→ PROBLEM TO WORK ON
Beginning with the line that includes "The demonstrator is" and ending with the last line of the listing below, write out each line exactly, with no other output.

-.-.-

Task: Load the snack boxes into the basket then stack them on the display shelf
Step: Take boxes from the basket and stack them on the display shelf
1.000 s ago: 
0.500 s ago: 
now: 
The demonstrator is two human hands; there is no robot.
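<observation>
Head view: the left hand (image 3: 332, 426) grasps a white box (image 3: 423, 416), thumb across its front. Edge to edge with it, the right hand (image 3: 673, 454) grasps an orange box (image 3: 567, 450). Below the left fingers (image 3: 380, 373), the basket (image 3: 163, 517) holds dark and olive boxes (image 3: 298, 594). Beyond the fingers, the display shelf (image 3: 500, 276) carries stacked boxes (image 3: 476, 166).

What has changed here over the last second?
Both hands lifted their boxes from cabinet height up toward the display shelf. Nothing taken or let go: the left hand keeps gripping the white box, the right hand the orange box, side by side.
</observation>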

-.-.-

→ OUTPUT OF THE TASK
The demonstrator is two human hands; there is no robot.
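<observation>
Head view: the left hand (image 3: 332, 426) grasps a white box (image 3: 423, 416), thumb across its front. Edge to edge with it, the right hand (image 3: 673, 454) grasps an orange box (image 3: 567, 450). Below the left fingers (image 3: 380, 373), the basket (image 3: 163, 517) holds dark and olive boxes (image 3: 298, 594). Beyond the fingers, the display shelf (image 3: 500, 276) carries stacked boxes (image 3: 476, 166).

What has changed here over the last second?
Both hands lifted their boxes from cabinet height up toward the display shelf. Nothing taken or let go: the left hand keeps gripping the white box, the right hand the orange box, side by side.
</observation>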

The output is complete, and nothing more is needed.